Samples of PM2.5 were collected between April and May 2014 in Lanzhou, China, were used for the present study. The PM2.5 samples were collected onto pre-weighed and pre-dried glass fiber filter, using particulate sampler (TH-150CⅢ, Wuhan Tianhong Instruments Co., Ltd., China) at a flow rate of 100 L/min. Filters were weighed and cut into squares of 1–2 cm2, from which particulate matters were removed by agitation for 20 min × 3 times in ultrapure water with ultrasonic shaker. After filtered by six layers of gauze, the solution was centrifuged at 12,000 rpm for 20 min to collect sediment for drying by a vacuum freeze drier (Christ/ALPHA2-4 LD, Germany). The dried PM2.5 was kept at −20 °C before diluted for experiment.
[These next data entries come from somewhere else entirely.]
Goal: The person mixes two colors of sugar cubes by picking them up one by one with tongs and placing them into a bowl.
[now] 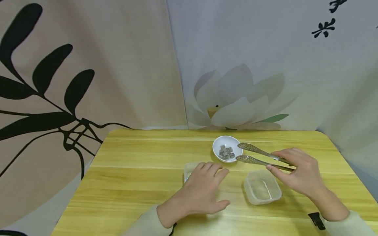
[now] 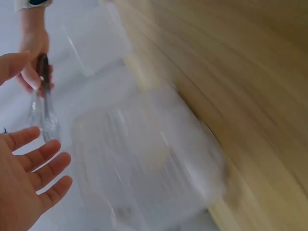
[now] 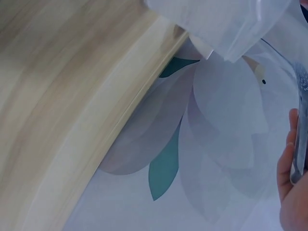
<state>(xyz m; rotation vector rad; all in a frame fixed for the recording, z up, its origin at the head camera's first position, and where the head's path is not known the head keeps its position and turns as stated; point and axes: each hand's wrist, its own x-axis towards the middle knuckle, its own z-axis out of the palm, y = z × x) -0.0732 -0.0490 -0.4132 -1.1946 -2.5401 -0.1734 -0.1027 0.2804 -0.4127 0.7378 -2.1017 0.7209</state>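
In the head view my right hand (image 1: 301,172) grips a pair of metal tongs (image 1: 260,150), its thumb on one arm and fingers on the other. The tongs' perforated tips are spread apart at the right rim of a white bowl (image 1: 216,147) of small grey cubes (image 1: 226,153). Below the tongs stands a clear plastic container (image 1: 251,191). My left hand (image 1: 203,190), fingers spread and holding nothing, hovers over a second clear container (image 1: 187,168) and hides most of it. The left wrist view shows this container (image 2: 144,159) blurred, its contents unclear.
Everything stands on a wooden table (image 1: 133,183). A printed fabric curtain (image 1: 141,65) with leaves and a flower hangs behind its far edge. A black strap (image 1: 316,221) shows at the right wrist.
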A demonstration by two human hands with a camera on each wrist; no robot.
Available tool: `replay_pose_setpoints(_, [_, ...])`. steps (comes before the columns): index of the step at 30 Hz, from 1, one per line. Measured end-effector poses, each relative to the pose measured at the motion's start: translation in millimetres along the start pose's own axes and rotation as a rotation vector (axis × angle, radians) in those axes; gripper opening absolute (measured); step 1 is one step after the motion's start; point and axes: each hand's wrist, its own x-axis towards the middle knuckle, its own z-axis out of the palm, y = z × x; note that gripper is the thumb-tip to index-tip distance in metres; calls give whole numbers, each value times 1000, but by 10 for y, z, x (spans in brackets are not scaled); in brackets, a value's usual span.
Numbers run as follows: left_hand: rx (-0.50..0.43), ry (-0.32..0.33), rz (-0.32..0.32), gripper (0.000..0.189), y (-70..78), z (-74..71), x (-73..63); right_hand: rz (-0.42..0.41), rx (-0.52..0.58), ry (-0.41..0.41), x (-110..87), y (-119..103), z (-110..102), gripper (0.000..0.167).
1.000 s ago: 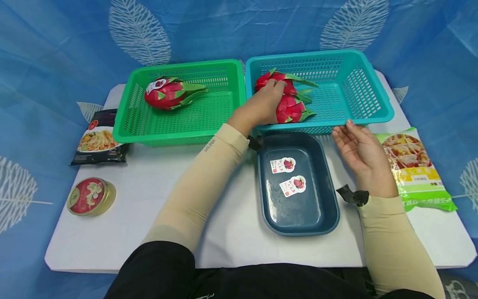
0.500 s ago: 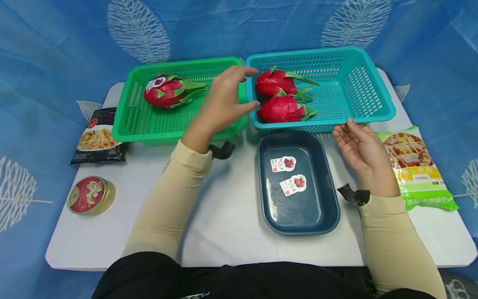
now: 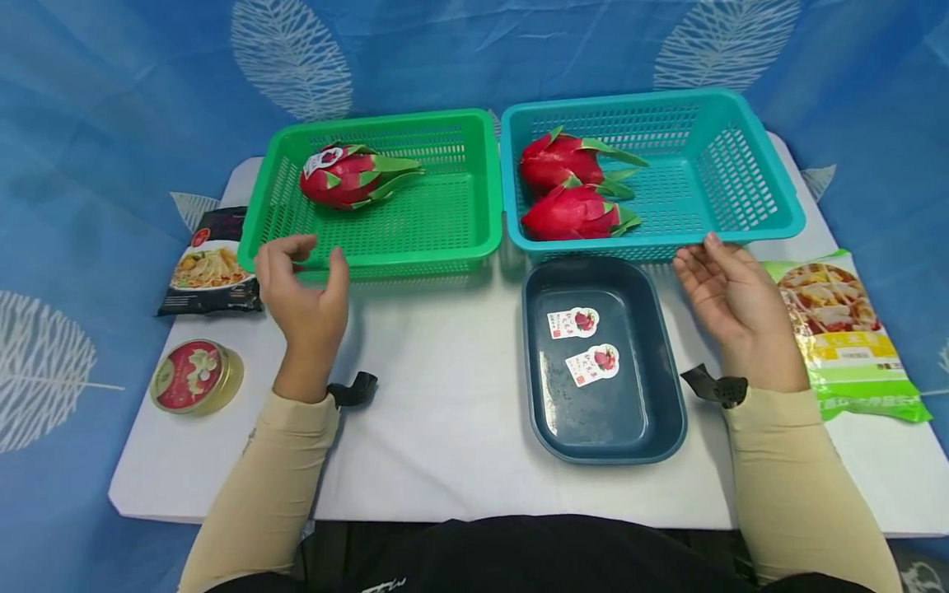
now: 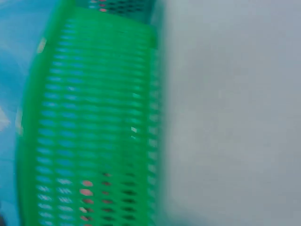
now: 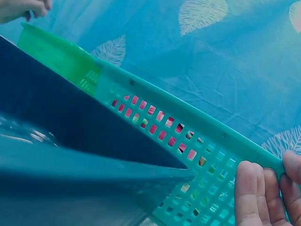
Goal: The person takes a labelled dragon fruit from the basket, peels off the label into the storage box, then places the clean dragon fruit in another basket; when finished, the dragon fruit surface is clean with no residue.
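Observation:
My left hand is at the front left corner of the green basket, fingers loosely bent and apart, holding nothing. Whether it touches the rim I cannot tell. Inside that basket lies a dragon fruit with a white label. At the front rim of the turquoise basket, my right hand pinches the edge, thumb at the rim and fingers against the outer wall. Two dragon fruits lie at this basket's left end, a rear one and a front one; no label shows on either.
A dark blue tray in front of the turquoise basket holds two dragon fruit stickers. A black noodle packet and a red-lidded tin are at left. A green and yellow food bag lies at right.
My left hand has let go of the front dragon fruit in the turquoise basket and swung left across the green basket to its front left corner. My right hand has stayed at the rim.

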Motion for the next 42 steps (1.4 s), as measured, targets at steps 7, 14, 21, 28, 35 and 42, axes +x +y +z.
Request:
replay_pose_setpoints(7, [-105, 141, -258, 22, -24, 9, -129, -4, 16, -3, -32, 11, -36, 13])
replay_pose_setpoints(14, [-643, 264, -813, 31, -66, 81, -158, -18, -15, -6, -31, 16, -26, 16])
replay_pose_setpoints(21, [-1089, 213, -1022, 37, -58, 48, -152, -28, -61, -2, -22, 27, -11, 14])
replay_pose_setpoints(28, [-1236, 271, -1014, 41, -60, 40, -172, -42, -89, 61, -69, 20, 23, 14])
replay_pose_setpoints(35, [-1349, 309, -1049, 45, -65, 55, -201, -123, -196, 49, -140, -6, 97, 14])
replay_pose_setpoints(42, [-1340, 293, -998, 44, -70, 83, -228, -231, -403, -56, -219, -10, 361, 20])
2.3. Cold Stress and PM2.5 Exposure Protocol

Before experiment, PM2.5 was diluted in sterile saline in a concentration of 32 mg/mL. Six groups of rats were randomly assigned to different exposure protocols. Protocols were: (1) 20 °C with intratracheal instillation of 0.25 mL sterile saline or PM2.5 (8 mg/rat) in animal lab (normal temperature control or PM2.5 exposure group); (2) 4 h of 10 °C exposure with intratracheal instillation of 0.25 mL sterile saline or PM2.5 (8 mg/rat) in climate simulator; (3) 4 h of 0 °C exposure with intratracheal instillation of 0.25 mL sterile saline or PM2.5 (8 mg/rat) in climate simulator. Each protocol was repeated for three times with an interval of 48 h. Therefore, the cumulative dose of PM2.5 for each rat is 24 mg. Before instillation of PM2.5 or sterile saline, rats were anesthetized through inhalation of diethyl ether.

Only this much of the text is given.